• Activity
Look below for the line that has "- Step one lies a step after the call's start". Set down the lines from there through the line that has "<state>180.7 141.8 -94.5", exactly as written.

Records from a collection
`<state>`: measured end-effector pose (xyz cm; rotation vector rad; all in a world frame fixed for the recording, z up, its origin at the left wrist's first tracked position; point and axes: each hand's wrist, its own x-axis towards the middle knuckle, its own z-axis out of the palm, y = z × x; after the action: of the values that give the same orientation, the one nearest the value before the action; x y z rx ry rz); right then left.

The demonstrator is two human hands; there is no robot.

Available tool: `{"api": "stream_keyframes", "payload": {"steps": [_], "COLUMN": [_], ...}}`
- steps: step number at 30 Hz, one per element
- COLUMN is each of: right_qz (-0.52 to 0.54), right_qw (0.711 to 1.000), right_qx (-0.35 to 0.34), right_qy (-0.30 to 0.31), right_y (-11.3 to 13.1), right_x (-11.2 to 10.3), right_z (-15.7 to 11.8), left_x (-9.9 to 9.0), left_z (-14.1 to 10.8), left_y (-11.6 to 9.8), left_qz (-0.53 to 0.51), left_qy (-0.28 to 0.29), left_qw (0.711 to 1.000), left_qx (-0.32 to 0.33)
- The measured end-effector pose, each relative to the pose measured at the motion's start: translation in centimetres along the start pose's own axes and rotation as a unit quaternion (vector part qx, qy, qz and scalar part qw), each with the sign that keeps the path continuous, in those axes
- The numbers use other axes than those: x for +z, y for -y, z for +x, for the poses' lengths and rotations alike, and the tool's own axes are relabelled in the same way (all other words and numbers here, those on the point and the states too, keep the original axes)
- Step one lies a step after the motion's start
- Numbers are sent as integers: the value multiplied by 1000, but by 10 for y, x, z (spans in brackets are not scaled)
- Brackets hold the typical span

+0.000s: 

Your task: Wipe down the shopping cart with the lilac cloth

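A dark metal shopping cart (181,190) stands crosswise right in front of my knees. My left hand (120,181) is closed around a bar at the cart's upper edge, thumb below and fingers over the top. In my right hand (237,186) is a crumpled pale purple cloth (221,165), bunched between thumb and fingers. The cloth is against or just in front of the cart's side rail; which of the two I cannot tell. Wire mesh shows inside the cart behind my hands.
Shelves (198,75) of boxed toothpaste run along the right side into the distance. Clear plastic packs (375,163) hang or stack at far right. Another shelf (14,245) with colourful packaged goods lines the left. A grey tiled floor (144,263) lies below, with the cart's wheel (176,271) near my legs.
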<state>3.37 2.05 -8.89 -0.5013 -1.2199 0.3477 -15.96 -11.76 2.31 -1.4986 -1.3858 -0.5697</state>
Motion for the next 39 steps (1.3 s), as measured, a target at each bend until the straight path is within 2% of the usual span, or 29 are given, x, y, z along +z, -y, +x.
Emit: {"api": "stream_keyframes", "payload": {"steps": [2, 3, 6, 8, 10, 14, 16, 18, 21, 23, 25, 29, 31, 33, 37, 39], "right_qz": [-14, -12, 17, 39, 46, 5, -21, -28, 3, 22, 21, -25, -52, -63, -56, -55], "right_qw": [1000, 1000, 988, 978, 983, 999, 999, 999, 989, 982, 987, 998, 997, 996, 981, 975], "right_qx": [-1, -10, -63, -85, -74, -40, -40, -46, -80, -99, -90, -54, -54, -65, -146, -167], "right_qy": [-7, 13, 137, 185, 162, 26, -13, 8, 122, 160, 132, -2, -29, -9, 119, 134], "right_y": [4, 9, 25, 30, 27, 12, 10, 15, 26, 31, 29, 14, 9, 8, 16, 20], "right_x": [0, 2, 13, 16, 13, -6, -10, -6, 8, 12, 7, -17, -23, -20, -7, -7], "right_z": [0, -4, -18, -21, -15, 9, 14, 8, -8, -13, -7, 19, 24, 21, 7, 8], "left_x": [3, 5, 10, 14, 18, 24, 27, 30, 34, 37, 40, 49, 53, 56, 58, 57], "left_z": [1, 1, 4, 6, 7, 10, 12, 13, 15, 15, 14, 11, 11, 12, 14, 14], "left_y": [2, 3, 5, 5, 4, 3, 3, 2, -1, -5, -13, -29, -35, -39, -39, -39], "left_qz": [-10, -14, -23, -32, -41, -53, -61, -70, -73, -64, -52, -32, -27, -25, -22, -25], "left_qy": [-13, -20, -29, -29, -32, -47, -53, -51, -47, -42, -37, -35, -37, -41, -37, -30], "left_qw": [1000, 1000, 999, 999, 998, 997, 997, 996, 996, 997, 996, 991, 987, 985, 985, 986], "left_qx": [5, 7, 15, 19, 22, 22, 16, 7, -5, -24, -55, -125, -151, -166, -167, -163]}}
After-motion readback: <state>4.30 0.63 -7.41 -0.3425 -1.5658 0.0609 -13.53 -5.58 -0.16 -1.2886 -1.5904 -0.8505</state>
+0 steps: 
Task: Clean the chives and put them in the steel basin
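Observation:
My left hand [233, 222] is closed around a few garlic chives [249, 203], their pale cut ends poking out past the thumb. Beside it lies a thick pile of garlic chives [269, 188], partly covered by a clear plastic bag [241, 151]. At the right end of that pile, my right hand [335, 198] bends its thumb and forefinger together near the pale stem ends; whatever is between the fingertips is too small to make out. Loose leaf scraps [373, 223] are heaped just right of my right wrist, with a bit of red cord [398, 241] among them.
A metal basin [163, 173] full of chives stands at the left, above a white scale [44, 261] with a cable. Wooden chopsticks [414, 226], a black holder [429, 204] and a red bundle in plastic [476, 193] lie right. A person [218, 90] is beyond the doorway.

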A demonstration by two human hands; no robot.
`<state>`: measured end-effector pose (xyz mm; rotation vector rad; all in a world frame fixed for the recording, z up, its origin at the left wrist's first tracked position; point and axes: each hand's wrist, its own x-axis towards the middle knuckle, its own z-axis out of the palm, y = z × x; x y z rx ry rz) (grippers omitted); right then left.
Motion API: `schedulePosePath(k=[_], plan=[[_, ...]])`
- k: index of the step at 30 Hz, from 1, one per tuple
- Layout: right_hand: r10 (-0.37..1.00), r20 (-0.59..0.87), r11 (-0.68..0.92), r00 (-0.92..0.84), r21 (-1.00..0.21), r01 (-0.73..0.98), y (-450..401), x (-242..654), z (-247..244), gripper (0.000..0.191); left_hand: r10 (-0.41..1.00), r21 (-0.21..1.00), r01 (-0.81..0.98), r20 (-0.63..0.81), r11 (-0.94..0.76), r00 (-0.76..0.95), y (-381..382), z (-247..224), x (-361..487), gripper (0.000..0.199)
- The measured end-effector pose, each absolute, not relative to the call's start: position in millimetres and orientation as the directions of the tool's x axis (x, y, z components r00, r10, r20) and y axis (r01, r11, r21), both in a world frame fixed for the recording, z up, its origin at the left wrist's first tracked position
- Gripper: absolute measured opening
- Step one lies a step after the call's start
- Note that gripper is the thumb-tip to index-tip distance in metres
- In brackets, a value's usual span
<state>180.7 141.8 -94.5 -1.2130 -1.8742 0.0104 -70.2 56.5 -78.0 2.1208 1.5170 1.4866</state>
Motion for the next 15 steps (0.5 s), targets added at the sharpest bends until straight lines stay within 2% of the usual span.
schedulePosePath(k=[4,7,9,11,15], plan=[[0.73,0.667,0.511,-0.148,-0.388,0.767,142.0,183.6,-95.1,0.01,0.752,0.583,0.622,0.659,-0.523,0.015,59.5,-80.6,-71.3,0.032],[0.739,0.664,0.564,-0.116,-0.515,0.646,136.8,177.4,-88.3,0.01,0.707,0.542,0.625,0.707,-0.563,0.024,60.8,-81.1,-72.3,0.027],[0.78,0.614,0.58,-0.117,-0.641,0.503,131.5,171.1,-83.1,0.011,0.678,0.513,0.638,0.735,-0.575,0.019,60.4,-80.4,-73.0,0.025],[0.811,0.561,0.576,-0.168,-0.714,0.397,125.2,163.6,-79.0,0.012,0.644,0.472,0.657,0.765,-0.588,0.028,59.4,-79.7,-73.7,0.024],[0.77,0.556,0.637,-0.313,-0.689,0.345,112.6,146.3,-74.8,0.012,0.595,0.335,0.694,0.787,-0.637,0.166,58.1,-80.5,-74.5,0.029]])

• Task result
- Step one lies a step after the call's start
- Note that gripper is the thumb-tip to index-tip distance in metres
- In brackets, a value's usual span
<state>180.7 141.8 -94.5 -1.2130 -1.8742 0.0104 -70.2 56.5 -78.0 2.1208 1.5170 1.4866</state>

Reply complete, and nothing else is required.